Automatic calculation of a value for the `num_gpu` param

How severe does this issue affect your experience of using Ray?

  • None: Just asking a question out of curiosity

Let me start this post by saying GPU memory is most precious than anything else in the world! Next, this question is a continuation of my previous question. Please see my simple actor below:

import ray
import torch

ray.init()
ray.cluster_resources() 

@ray.remote(num_gpus=0.5)
class Counter(object):
    def __init__(self):
        self.tensor = torch.ones((1, 3))
        self.device = "cuda:0"

    def move_and_increment(self):
        self.tensor.to(self.device)
        self.tensor += 1

    def print(self):
        return self.tensor


print(f"torch.cuda.is_available(): {torch.cuda.is_available()}")
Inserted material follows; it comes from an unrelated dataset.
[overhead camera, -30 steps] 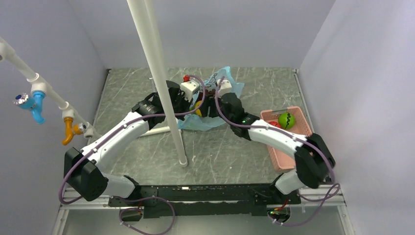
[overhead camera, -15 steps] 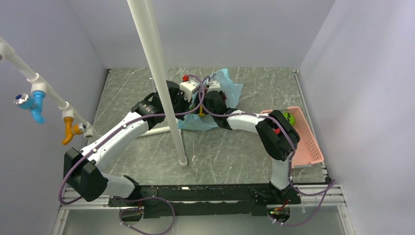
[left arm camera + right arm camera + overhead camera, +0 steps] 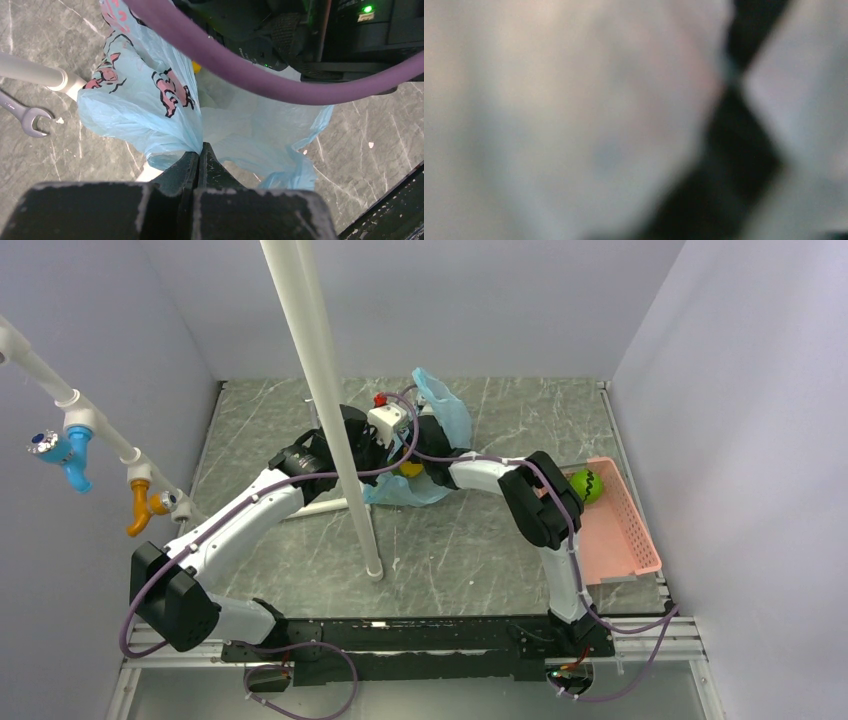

counters = [Counter.remote() for i in range(2)]
[c.move_and_increment.remote() for c in counters]
futures = [c.print.remote() for c in counters]
print(ray.get(futures))

ray.shutdown()

I have 1 Nvidia GeForce RTX 2080 (8GB Memory) and the above code works fine in it. However, please notice the num_gpus=0.5 parameter in my actor. I have the following 2 questions about num_gpu parameter:

  1. In my simple program, the actor and main function are in the same place. Furthermore, the number of actors is a handful in number. Both of these situations make it very easy to update the num_gpus parameter. But how do you edit this parameter (and others, say num_cpu, etc.) in a large project having multiple files?
  2. Consider having an RTX 3090 having 24GB GPU memory. and a tiny tensor. In this case, if I allocate, use num_gpu=1 (instead of 0.5) and run two actors. Shouldn’t ray automatically find free memory on the GPU and then allocate the second actor to the same GPU to save resources? Therefore, I can run a large number of actors in a GPU.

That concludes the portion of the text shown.